There are many different ways to assess the popularity of different technologies. Redmonk looks at GitHub and Stack Overflow data to measure programming language popularity. Ryan Williams pulls HackerNews mentions. DB-Engines scours a variety of sources, including Stack Overflow, to rank diverse databases. Among these different measures, Stack Overflow data is often a critical part, but perhaps not the Stack Overflow data that most pull.

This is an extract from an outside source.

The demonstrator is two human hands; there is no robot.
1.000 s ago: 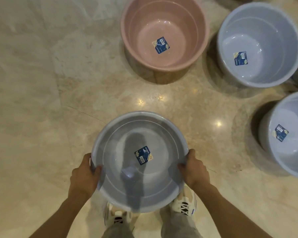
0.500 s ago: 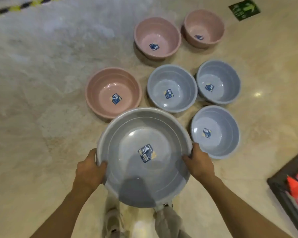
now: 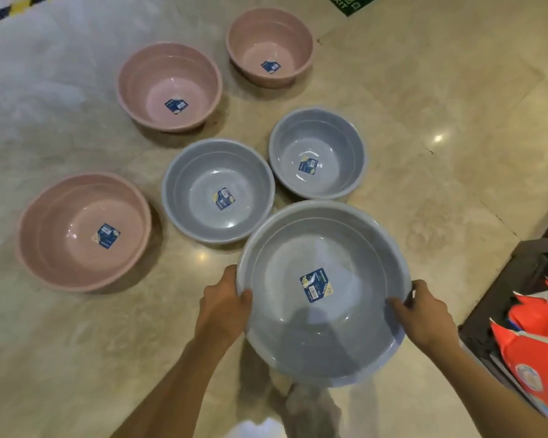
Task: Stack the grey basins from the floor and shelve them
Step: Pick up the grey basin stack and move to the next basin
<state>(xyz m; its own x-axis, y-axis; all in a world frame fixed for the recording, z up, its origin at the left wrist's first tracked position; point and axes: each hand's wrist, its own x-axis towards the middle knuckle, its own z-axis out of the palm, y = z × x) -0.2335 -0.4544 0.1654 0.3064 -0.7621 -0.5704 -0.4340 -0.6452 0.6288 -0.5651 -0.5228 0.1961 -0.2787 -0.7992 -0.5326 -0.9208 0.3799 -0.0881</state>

Indeed, as Google’s Felipe Hoffa shows, a better metric for assessing popularity of different technologies might be Stack Overflow page views, instead of new questions asked. Digging into the volume of page views yields very different results on what developers actually care about.
We visit what we love
It’s possible, of course, that page views doesn’t measure the popularity of a technology, but instead could reveal its deficiencies. As Scott Hirleman pointed out, “[I]t could be ‘what’s truly broken’ if you were to compare usage to page views. If people have to search all the time, then the docs could suck.”
Hoffa, however, had two good responses to this critique. The first is that whether a developer loves or hates technology, the fact that she’s visiting Stack Overflow suggests that she’s using it: “When users love something, they use it more. The more they use it, the more unexpected ways they try to combine it and extended it,” Hoffa wrote in a tweet.
The second is related, and suggests that even eventual hatred of technology likely stems from an initial love for the tech: “Love brings usage, usage brings frustration, frustration brings hate. There’s no hate if users don’t love/use the product first. (At least when there’s a choice),” Hoffa write in a tweet.
SEE: IT leader’s guide to the future of artificial intelligence (Tech Pro Research)
Again, whether someone chose to use a technology, and whether she loves or hates using it, is somewhat immaterial to Hoffa’s analysis–if they’re on Stack Overflow trying to dig up information, they’re using it. But what are they using?
Questions and views
Stack Overflow provides access to its data trends tool, but it doesn’t measure page views. Rather, it measures new questions asked for a given tag, like TensorFlow. That’s nice, but it leads to erroneous conclusions about what developers care most about, as Hoffa’s example of Git versus TensorFlow indicates:
Git is obviously more popular. TensorFlow is simply sparking a lot of new interest.
Amazon Web Services (AWS) pays Google back in serverless, with AWS Lambda bullying Google Cloud Functions and Microsoft Azure Functions. But in the critical battleground of data science, using TensorFlow or Google BigQuery (versus Amazon Redshift), or other related areas, Google’s technologies are really popular compared to Amazon’s. That may not be playing out in their respective cloud revenue income statements (yet), but it’s worth watching.